**To do:** For every line in the data below that contains "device", copy the line.

*** Information provided ***

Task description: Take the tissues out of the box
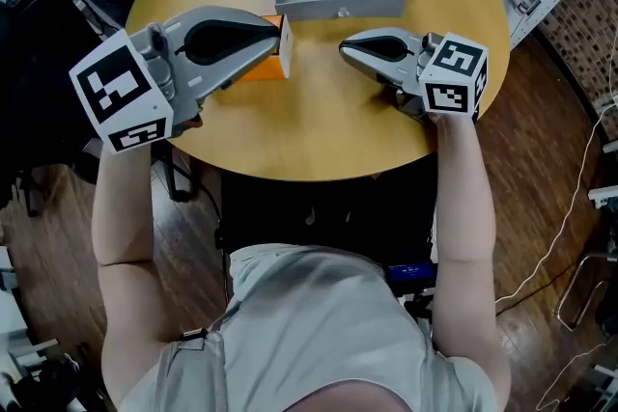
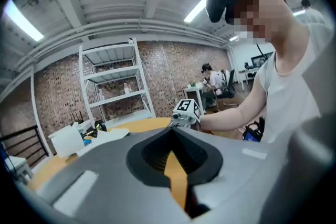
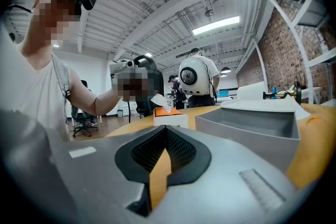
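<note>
The left claw (image 1: 276, 29) is shut with nothing visible in it, and its body hides most of the orange tissue box (image 1: 259, 70) on the worktop (image 1: 319, 130). Only from the right gripper view does a white tissue (image 3: 157, 99) show, poking from its top. The right claw (image 1: 345, 47) is shut and empty, well apart from the box.

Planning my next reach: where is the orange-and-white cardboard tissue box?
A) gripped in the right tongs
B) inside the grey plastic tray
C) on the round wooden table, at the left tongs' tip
C: the orange-and-white cardboard tissue box stands on the round wooden table at the tip of the left tongs, outside the grey plastic tray.
</note>
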A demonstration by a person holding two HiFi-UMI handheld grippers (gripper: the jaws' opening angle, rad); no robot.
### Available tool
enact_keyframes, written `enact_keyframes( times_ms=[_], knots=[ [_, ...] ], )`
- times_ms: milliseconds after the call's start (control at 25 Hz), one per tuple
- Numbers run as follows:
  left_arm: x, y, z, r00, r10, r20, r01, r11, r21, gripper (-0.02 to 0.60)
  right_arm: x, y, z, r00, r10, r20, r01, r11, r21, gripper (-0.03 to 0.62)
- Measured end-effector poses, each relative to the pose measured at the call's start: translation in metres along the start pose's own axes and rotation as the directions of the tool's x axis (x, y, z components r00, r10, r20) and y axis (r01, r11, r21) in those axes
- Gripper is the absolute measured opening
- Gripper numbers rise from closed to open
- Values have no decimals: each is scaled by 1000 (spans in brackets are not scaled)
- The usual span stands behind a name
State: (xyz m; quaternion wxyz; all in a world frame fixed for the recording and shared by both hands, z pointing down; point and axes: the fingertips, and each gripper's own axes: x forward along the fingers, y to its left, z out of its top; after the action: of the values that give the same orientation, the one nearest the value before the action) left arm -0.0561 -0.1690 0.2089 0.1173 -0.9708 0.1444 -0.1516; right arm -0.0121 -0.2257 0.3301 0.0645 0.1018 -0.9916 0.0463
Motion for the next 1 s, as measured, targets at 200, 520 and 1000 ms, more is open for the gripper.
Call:
enact_keyframes(
  times_ms=[200,520,1000],
  knots=[
    [36,-25,-24,991,35,126,-14,987,-161,0,0,2,1,1000,1,-1,-1,1000,0,2],
    [71,-34,-65,983,18,183,45,941,-336,0,0,1,1,1000,1,-3,-1,1000,-1,0],
    [82,-38,-86,986,-30,161,79,949,-304,-2,1,1,1,1000,3,-1,-3,1000,0,0]
  ],
)
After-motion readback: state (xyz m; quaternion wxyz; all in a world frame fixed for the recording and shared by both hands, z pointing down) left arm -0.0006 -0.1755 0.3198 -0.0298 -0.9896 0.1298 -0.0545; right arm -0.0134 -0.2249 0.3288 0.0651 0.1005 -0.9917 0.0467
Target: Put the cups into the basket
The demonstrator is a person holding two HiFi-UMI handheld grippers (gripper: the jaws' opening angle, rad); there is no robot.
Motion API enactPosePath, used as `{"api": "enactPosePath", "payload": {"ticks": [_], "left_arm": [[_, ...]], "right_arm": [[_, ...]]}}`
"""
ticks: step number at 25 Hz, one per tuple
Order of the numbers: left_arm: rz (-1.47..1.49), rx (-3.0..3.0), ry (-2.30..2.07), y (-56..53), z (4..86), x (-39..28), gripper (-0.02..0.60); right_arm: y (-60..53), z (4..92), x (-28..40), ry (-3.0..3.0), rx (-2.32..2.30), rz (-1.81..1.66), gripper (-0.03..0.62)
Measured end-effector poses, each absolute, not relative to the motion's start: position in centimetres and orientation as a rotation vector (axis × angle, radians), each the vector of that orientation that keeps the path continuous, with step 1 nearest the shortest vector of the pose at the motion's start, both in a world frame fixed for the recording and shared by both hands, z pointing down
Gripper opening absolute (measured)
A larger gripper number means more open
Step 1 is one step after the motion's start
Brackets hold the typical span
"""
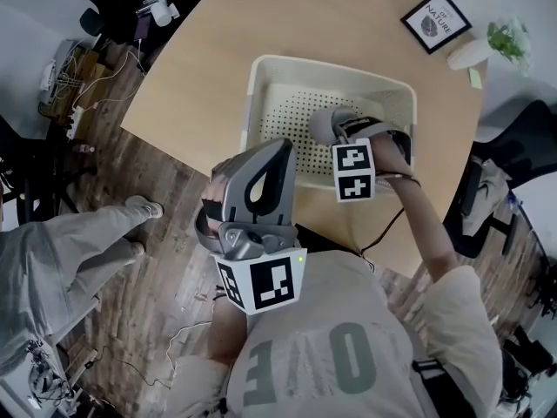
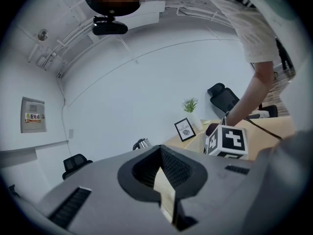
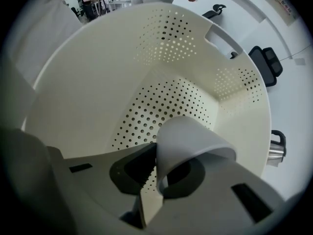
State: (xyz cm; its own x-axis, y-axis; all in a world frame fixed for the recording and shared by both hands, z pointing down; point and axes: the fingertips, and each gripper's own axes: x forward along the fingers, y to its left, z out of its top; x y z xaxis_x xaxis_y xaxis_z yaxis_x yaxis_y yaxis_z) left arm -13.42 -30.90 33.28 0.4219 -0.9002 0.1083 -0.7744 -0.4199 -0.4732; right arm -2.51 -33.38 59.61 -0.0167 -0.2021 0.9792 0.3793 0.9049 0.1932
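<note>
A white perforated basket [image 1: 261,85] stands on the round wooden table [image 1: 200,68]. Inside it my right gripper [image 1: 344,131] is shut on the wall of a grey cup [image 1: 324,126], held just above the basket's floor. In the right gripper view the cup [image 3: 190,141] is pinched at its rim by that gripper [image 3: 157,180], with the basket's holed walls [image 3: 98,82] all around. My left gripper [image 1: 278,153] is raised off the table near the basket's front edge. Its jaws are shut with nothing in them, and in the left gripper view this gripper [image 2: 164,180] points up at the room.
At the table's far right stand a framed picture [image 1: 436,20] and a potted plant [image 1: 489,43]. A person's legs [image 1: 78,242] are on the wooden floor at the left, near cables. Office chairs stand around. A metal kettle [image 3: 276,146] shows beyond the basket.
</note>
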Motion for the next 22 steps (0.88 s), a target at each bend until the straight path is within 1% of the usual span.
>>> {"api": "enactPosePath", "payload": {"ticks": [8, 13, 18, 20, 21, 22], "left_arm": [[-0.504, -2.34, 1.447, -31.3, 34.0, -14.0, 0.006], [-0.504, -2.343, 1.448, -31.3, 34.0, -14.2, 0.006], [-0.506, -2.348, 1.447, -31.4, 34.1, -14.3, 0.006], [-0.508, -2.351, 1.448, -31.4, 34.2, -14.3, 0.006], [-0.506, -2.351, 1.448, -31.4, 34.1, -14.3, 0.006], [-0.504, -2.351, 1.446, -31.4, 34.1, -14.2, 0.005]], "right_arm": [[-33.8, 60.6, -2.4, -1.496, -0.167, -0.39, 0.031], [-33.5, 59.9, -4.1, -1.6, -0.098, -0.231, 0.032], [-33.8, 59.4, -4.5, -1.664, -0.021, -0.191, 0.04], [-33.9, 59.1, -4.7, -1.684, 0.01, -0.183, 0.049], [-34.0, 58.9, -4.8, -1.699, 0.024, -0.171, 0.067], [-34.0, 58.6, -4.9, -1.715, 0.035, -0.156, 0.1]]}}
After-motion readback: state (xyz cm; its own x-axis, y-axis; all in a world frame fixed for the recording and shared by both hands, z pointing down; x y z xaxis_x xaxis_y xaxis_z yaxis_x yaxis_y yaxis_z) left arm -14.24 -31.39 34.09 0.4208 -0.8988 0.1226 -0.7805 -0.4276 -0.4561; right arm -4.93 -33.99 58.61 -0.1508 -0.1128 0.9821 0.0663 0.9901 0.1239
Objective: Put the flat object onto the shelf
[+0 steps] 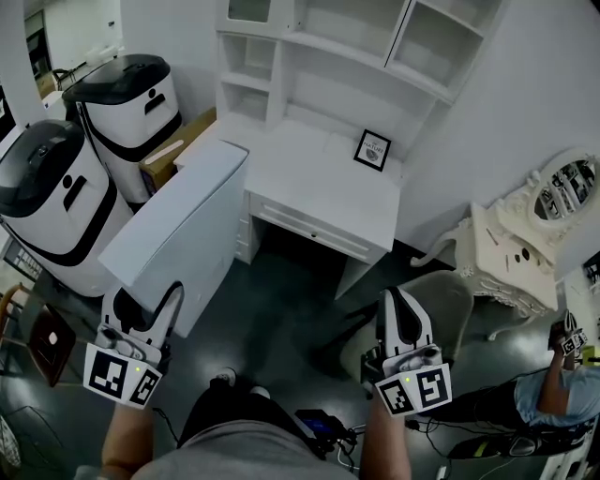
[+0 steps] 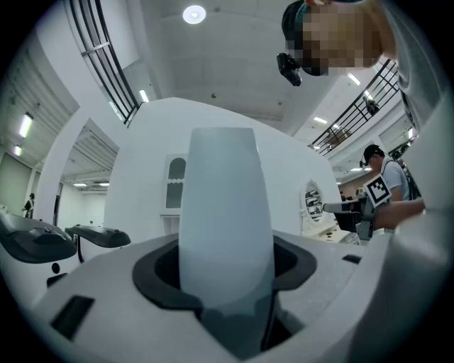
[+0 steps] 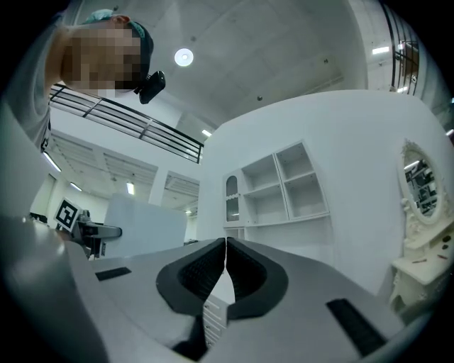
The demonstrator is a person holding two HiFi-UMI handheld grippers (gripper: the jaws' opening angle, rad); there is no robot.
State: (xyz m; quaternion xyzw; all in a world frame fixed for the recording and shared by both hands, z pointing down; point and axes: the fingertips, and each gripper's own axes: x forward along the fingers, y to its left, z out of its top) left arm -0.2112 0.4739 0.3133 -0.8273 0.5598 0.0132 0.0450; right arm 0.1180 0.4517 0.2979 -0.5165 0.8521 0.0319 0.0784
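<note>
A large pale grey flat board [image 1: 178,225] stands on edge, reaching from my left gripper [image 1: 145,302] up toward the white desk [image 1: 319,178]. The left jaws are shut on the board's near edge. In the left gripper view the board [image 2: 223,213] rises as a tall pale slab between the dark pads [image 2: 156,273]. My right gripper [image 1: 400,305] hangs low at the right, apart from the board, with its jaws shut and nothing between them [image 3: 225,266]. The white shelf unit [image 1: 347,28] sits on top of the desk; its open compartments [image 3: 284,188] show in the right gripper view.
A small framed picture [image 1: 372,150] stands on the desk. Two white bins with black lids [image 1: 56,197] [image 1: 131,103] and a cardboard box [image 1: 178,145] stand at the left. An ornate white vanity with a mirror [image 1: 534,234] is at the right, with another person [image 1: 553,394] beside it.
</note>
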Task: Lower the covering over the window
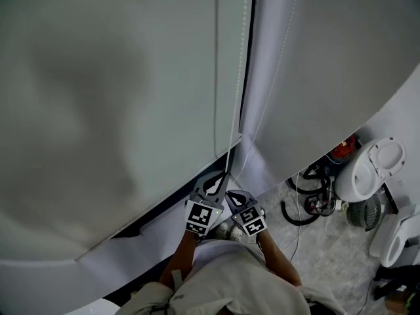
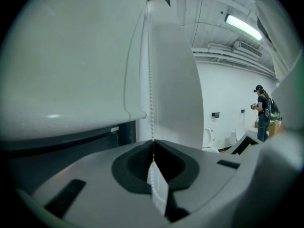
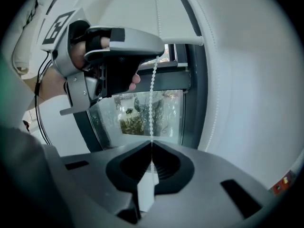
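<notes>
A pale roller blind [image 1: 111, 90] covers most of the window, its bottom bar [image 1: 164, 195] slanting across the head view. A white bead chain [image 1: 237, 90] hangs beside it. My left gripper [image 1: 218, 177] is shut on the chain, and my right gripper [image 1: 231, 195] is shut on it just below. In the left gripper view the bead chain [image 2: 151, 80] runs down into the left gripper [image 2: 153, 146], past the blind [image 2: 61, 56]. In the right gripper view the bead chain [image 3: 152, 99] drops from the left gripper [image 3: 114, 46] into the right gripper [image 3: 152, 147], in front of bare window glass [image 3: 137, 115].
A second pale covering [image 1: 321, 58] hangs to the right of the chain. On the floor at right stand white toilets [image 1: 374, 166], black cables [image 1: 305, 199] and a small fan [image 1: 364, 212]. A person [image 2: 262, 113] stands far off in the left gripper view.
</notes>
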Available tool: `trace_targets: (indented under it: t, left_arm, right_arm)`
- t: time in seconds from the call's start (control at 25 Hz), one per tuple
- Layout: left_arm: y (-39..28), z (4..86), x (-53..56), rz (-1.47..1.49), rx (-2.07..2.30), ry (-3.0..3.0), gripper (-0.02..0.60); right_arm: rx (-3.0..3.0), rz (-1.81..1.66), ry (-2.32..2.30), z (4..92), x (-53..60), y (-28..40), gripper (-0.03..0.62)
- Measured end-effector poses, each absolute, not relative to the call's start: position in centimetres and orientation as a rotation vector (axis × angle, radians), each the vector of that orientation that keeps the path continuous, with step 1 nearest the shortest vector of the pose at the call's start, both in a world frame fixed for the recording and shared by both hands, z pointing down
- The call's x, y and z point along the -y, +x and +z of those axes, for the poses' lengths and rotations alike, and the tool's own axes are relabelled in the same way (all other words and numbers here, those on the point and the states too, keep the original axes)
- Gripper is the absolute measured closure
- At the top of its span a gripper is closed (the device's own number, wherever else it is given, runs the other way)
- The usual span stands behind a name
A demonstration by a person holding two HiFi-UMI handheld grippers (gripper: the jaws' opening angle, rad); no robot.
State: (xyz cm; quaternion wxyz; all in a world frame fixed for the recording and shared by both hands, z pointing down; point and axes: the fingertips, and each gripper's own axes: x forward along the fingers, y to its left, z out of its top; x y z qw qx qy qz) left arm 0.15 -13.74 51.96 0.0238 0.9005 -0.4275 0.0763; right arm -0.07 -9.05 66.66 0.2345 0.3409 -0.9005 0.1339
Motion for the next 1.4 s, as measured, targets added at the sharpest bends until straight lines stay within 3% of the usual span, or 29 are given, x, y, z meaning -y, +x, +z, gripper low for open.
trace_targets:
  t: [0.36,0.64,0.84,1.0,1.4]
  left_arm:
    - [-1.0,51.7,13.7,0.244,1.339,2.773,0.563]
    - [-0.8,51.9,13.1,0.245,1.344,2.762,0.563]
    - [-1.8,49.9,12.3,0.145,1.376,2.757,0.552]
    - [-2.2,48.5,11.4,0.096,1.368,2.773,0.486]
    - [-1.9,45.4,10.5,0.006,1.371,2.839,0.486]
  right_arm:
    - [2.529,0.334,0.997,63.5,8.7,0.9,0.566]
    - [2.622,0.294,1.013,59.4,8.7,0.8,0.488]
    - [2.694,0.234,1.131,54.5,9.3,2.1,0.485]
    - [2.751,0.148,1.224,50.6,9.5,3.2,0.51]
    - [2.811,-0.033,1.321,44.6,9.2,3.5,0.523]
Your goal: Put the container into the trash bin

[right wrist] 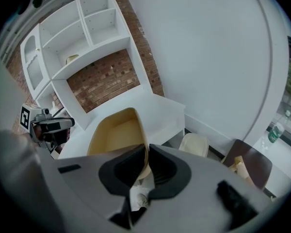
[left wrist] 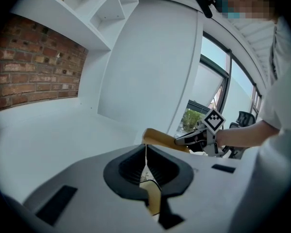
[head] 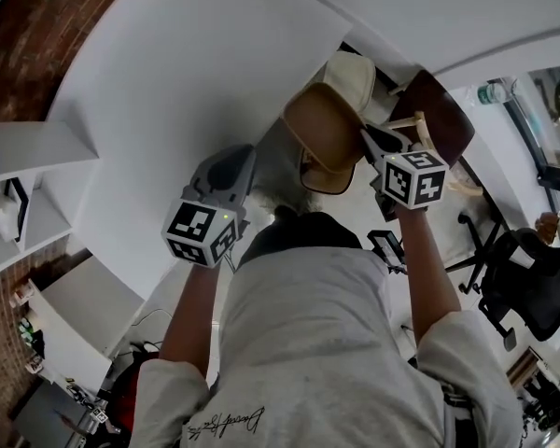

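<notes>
1. A white wall [head: 215, 63] fills the upper left of the head view, and white shelves [right wrist: 82, 38] over brick [right wrist: 106, 79] are seen at the upper left of the right gripper view.
2. The tan container [head: 322, 131] is held at the head view's upper centre, and its wall is pinched between the closed jaws of the right gripper [right wrist: 144, 165].
3. The left gripper [left wrist: 145, 161] is seen near the container, with its jaws drawn to a thin slit and nothing clearly gripped.

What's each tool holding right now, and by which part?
Tan container, pinched at its rim edge by both the left tool and the right tool.
</notes>
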Action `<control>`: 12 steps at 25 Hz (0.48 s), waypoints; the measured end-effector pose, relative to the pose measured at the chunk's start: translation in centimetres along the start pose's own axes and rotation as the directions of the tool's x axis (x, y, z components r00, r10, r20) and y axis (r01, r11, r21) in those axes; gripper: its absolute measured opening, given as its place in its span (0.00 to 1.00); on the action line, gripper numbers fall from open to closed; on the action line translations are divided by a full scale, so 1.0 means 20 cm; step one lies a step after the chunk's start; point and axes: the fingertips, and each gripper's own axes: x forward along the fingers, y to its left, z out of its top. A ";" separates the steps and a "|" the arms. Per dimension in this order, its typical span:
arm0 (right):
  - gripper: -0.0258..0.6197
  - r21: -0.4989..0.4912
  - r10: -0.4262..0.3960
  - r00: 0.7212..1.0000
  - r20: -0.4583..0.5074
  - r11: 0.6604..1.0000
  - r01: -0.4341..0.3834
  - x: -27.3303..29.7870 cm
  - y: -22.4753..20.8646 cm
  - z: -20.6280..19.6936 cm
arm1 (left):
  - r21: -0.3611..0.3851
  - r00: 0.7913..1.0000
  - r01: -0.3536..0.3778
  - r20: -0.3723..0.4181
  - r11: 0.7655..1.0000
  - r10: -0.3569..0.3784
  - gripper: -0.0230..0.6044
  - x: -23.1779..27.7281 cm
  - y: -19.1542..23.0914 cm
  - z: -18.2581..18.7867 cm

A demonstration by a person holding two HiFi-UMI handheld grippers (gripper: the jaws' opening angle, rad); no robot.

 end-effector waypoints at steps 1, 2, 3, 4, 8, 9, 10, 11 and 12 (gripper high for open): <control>0.11 0.004 -0.002 1.000 0.002 1.000 0.002 -0.02 -0.01 -0.01 | 0.004 1.000 0.006 -0.002 1.000 -0.006 0.07 0.01 -0.03 0.00; 0.11 0.008 -0.005 1.000 0.005 1.000 0.005 -0.05 -0.03 -0.03 | 0.008 1.000 0.012 -0.006 1.000 -0.012 0.07 0.02 -0.06 0.00; 0.11 0.012 -0.008 1.000 0.007 1.000 0.008 -0.08 -0.04 -0.05 | 0.012 1.000 0.018 -0.010 1.000 -0.018 0.07 0.02 -0.09 -0.01; 0.11 0.016 -0.012 1.000 0.009 1.000 0.011 -0.10 -0.06 -0.06 | 0.015 1.000 0.024 -0.015 1.000 -0.024 0.07 0.03 -0.12 -0.01; 0.11 0.037 -0.030 0.999 0.020 0.999 0.029 -0.19 -0.13 -0.13 | 0.033 0.998 0.053 -0.032 0.998 -0.052 0.07 0.07 -0.22 -0.03; 0.11 0.042 -0.036 0.999 0.024 0.998 0.035 -0.22 -0.15 -0.14 | 0.038 0.998 0.062 -0.036 0.997 -0.060 0.07 0.09 -0.25 -0.03; 0.11 0.047 -0.042 0.999 0.027 0.998 0.041 -0.24 -0.17 -0.15 | 0.043 0.997 0.071 -0.039 0.997 -0.069 0.07 0.11 -0.28 -0.03; 0.11 0.052 -0.048 0.998 0.030 0.998 0.047 -0.26 -0.18 -0.17 | 0.048 0.996 0.080 -0.042 0.996 -0.078 0.07 0.12 -0.31 -0.03; 0.11 0.057 -0.055 0.998 0.032 0.997 0.053 -0.28 -0.20 -0.19 | 0.052 0.995 0.089 -0.044 0.995 -0.087 0.06 0.14 -0.34 -0.03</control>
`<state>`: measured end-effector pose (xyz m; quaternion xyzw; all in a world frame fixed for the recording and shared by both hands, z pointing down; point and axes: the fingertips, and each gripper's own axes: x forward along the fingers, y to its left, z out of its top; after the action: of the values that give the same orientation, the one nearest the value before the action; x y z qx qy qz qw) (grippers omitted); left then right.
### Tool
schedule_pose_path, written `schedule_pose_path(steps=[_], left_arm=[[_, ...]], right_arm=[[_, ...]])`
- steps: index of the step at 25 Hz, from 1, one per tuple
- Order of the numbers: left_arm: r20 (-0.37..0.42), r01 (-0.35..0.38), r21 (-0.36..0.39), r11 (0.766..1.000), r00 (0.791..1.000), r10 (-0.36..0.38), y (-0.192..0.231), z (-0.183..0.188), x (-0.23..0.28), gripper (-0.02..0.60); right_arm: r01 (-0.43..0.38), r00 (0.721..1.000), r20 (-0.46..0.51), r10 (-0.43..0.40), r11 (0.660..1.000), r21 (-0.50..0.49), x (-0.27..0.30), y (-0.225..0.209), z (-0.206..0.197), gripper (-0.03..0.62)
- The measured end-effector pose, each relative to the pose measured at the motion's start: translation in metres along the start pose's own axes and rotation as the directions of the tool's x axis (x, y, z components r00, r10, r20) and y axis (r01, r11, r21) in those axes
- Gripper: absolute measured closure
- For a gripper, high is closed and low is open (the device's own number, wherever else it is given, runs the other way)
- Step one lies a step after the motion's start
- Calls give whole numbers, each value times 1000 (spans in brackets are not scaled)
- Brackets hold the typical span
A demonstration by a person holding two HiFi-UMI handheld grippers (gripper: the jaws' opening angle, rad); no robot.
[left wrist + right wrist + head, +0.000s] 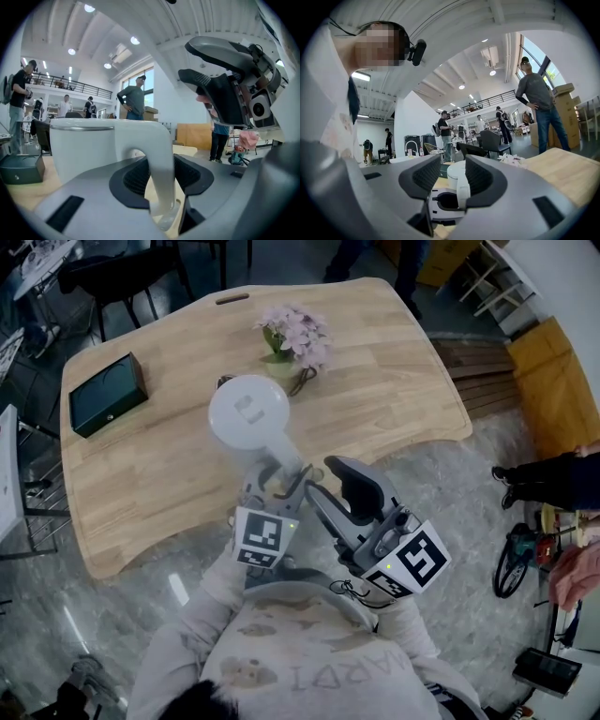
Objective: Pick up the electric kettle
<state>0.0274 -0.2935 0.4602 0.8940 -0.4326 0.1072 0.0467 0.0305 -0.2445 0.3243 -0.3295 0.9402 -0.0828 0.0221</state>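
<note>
The white electric kettle [248,413] is over the near part of the wooden table [159,474], seen lid-up in the head view. Its curved handle [286,456] points towards me. My left gripper [279,479] is shut on that handle; in the left gripper view the handle [158,164] is pinched between the two dark pads, with the kettle body [82,145] just beyond. My right gripper [339,491] is open just right of the handle, touching nothing. The kettle [458,180] shows through its gap [447,180]. Whether the kettle's base touches the table is hidden.
A pot of pink flowers [295,337] stands behind the kettle. A dark green box [106,393] lies at the table's left end. The table's front edge [187,538] curves close to my body. People stand beyond the table and at the right.
</note>
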Motion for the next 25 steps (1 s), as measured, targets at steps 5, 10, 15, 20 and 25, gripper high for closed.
schedule_pose_path(steps=[5, 10, 15, 20, 25], left_arm=[[-7, -12, -19, 1000, 1000, 12, 2, 0, -1, 324], [6, -8, -19, 1000, 1000, 8, 7, 5, -2, 322], [16, 0, -15, 1000, 1000, 0, 16, 13, -2, 316], [31, -8, -32, 999, 999, 9, 25, 21, -7, 314], [51, -7, 14, 1000, 999, 7, 27, 38, -17, 313]], right_arm=[[12, 1000, 2, -12, 1000, -4, -6, -1, 2, 442], [31, 1000, 5, -31, 999, -10, -14, -2, 4, 442], [50, 999, 8, -50, 999, -14, -20, -3, 4, 442], [58, 998, 13, -58, 998, -15, -23, -2, 5, 442], [51, 998, 24, -50, 999, -19, -25, 4, 8, 441]])
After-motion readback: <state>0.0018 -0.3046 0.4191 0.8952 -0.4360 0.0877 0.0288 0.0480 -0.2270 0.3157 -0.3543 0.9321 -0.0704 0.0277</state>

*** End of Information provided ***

**Result:**
- At the top of its span a gripper is closed (the device's own number, wherever else it is given, runs the other way)
- For a gripper, high is closed and low is open (the device's own number, wherever else it is given, runs the other way)

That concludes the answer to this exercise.